Though I'm surprised the overhead and all is enough to make the jump out
to userspace and back take 30+ milliseconds (which is the smallest
possible dwell time if you have hwsim hw-scan enabled, otherwise it's
slightly larger).
Maybe, since beacons are sent periodically, and perhaps we can assume
the overhead is always similar, then you could do passive scanning?

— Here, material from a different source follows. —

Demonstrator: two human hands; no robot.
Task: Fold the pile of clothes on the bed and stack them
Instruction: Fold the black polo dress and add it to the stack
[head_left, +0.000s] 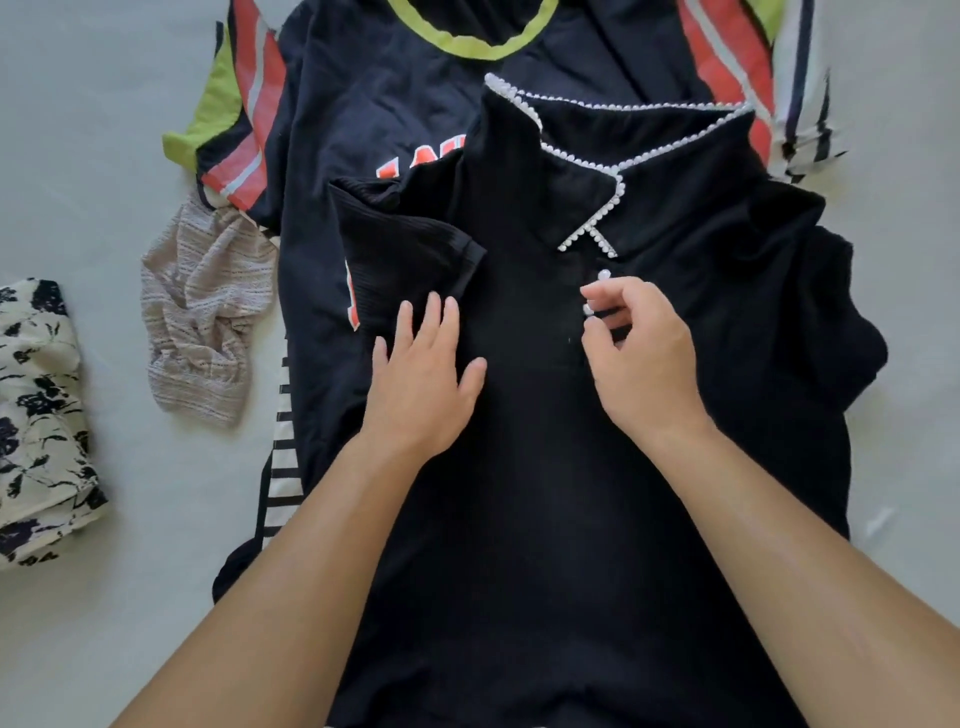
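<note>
A black collared top (545, 467) with white bead trim on its collar lies spread face up over the pile, its short left sleeve (405, 249) folded inward. My left hand (423, 374) rests flat on its chest with straight fingers. My right hand (641, 353) pinches the front placket at a white button (589, 310), just below another white button (604, 274). Under it lies a dark navy jersey (374, 104) with a lime neckline and orange-white stripes.
A crumpled beige knit garment (208, 322) lies left of the pile. A white top with a dark floral print (41, 415) sits at the far left. A black-and-white striped piece (283, 467) peeks out from below. The pale bed sheet (104, 130) surrounds everything.
</note>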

No good answers to this, I guess ...
Though if you can run tests under UML/time-travel that would get rid of
this problem ;-)
johannes
Hi Johannes,
On Wed, 2022-03-23 at 19:50 +0100, Johannes Berg wrote:
> Hi James,
>
> > We use mac80211_hwsim and our own 'hwsim' daemon to test conditions
> > like poor signal strength or dropped frames. For quite a while
> > we've
> > noticed very poor reliability related to scanning when
> > HWSIM_CMD_REGISTER is used to process frames. Scan results are just
> > empty.
> >
> > We've put in some work arounds like only registering for tests that
> > absolutely need it and repeatedly scanning until the expected
> > network
> > is found, but there are cases where this is not possible.
> >
> > I'm hoping for some ideas on how to actually fix this problem
> > rather
> > than continue trying to come up with workarounds. I have tried
> > removing
> > any frame processing (just an empty function) and noticed the
> > problem
> > still occurs, basically just calling HWSIM_CMD_REGISTER causes
> > these
> > problems.
> >
> > I will admit this seems to happen more on slower systems, like
> > inside a
> > virtual machine environment, or in tests which create more than
> > just a
> > few radios (like ~5-6+) so it does seem like
> > mac80211_hwsim/wmediumd
> > processing the frame is just taking too long for beacons.
> >
>
> That sounds like it's just scheduling? HWSIM_CMD_REGISTER makes all
> the
> frames go through the wmediumd (or whatever other tool you use),
> including the beacons - which makes sense, but there's scheduling
> overhead. Also probe requests/probe responses will go through, and we
> only wait for a limited time on each channel for a response/beacon.
>
> Though I'm surprised the overhead and all is enough to make the jump
> out
> to userspace and back take 30+ milliseconds (which is the smallest
> possible dwell time if you have hwsim hw-scan enabled, otherwise it's
> slightly larger).
Yeah I'm surprised as well. I haven't _proven_ this is the case but its
really all I can think of for why scan results are missing. I don't
think hw-scan is being used, we don't set ATTR_USE_SCANCTX or
ATTR_CHANNELS so I guess this is the best case scenario for dwell time,
hmm.
>
> Maybe, since beacons are sent periodically, and perhaps we can assume
> the overhead is always similar, then you could do passive scanning?
>
> No good answers to this, I guess ...
>
> Though if you can run tests under UML/time-travel that would get rid
> of
> this problem ;-)
Yeah this has been in the back of my mind for a while since it could
also speed stuff not having to wait for timeouts.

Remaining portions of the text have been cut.